→ Work required:
Without changing a thing, reproduce the entire listing and leave out its pictures.

→ Provided material:
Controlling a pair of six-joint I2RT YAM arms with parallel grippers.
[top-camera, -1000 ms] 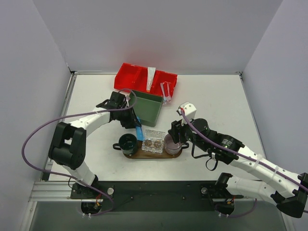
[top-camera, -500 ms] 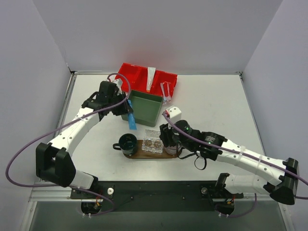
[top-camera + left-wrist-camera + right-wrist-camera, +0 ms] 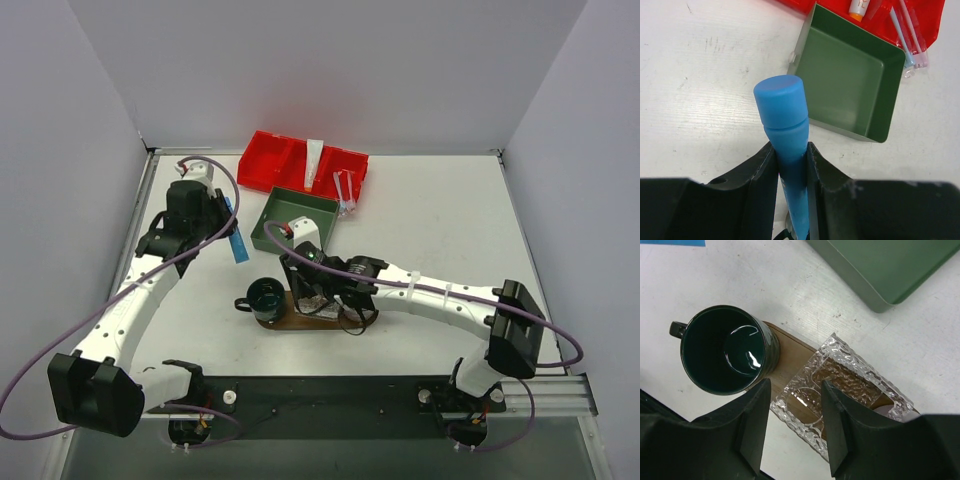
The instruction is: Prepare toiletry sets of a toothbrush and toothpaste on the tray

→ Exercise solution:
Controlling a pair of six-joint I2RT YAM arms with parallel grippers.
[top-camera, -1000 ms] 
[top-camera, -500 ms] 
[top-camera + left-wrist-camera + right-wrist-camera, +0 ms] 
The instruction is: Prepare toiletry sets of a toothbrush and toothpaste on the tray

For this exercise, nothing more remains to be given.